§ **TASK GOAL**
Only one stretch of the data below should be repeated: the lines from the line containing "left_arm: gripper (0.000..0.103" through the line containing "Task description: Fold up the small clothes", inclusive, exactly as they are.
• • • •
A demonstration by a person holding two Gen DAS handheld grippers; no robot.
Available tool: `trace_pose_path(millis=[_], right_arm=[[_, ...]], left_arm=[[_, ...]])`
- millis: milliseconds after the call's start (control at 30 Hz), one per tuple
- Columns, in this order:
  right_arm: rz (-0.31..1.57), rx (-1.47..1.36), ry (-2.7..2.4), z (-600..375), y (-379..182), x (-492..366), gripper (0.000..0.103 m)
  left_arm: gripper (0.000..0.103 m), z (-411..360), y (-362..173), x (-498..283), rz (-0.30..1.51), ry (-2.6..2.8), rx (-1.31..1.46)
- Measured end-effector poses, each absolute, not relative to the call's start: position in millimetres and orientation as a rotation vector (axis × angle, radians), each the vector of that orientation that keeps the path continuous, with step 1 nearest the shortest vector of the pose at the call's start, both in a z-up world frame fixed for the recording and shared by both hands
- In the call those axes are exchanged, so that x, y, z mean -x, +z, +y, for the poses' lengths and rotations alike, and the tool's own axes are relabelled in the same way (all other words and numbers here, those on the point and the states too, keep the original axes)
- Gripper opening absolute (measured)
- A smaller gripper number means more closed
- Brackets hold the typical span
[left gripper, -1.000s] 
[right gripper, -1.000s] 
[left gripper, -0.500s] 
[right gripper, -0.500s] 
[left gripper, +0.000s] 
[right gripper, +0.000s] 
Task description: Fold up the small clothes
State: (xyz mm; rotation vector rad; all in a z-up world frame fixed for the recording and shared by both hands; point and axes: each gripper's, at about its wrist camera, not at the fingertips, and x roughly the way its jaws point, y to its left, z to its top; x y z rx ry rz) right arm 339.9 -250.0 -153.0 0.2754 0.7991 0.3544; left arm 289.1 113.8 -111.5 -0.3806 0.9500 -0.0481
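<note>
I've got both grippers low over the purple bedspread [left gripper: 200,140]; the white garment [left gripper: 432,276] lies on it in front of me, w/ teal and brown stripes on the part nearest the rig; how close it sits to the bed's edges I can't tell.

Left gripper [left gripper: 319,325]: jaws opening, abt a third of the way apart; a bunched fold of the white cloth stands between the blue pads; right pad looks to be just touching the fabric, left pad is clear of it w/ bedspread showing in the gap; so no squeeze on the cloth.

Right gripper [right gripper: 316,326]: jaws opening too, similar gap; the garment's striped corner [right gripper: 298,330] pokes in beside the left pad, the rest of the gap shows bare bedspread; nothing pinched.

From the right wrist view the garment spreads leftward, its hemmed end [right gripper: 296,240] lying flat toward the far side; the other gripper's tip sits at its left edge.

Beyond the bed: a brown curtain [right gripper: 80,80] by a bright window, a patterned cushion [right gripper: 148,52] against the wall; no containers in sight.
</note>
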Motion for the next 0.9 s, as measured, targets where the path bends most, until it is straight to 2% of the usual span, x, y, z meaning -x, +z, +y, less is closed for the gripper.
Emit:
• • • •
§ **WRITTEN RESPONSE**
  left_arm: gripper (0.000..0.103 m), z (-411..360), y (-362..173), x (-498..283), rz (-0.30..1.51), ry (-2.6..2.8), rx (-1.31..1.46)
- Measured end-effector poses, each absolute, not relative to the call's start: position in millimetres and orientation as a rotation vector (axis × angle, radians), each the vector of that orientation that keeps the path continuous, with step 1 nearest the shortest vector of the pose at the call's start, both in a z-up world frame fixed for the recording and shared by both hands
- In the call those axes are exchanged, so that x, y, z mean -x, +z, +y, for the poses' lengths and rotations alike, and the tool's own axes are relabelled in the same way (all other words and numbers here, those on the point and the states too, keep the original axes)
- Gripper opening absolute (measured)
- A smaller gripper number means more closed
- Brackets hold the typical span
[left gripper, -1.000s] 
[right gripper, -1.000s] 
[left gripper, -0.500s] 
[right gripper, -0.500s] 
[left gripper, +0.000s] 
[right gripper, +0.000s] 
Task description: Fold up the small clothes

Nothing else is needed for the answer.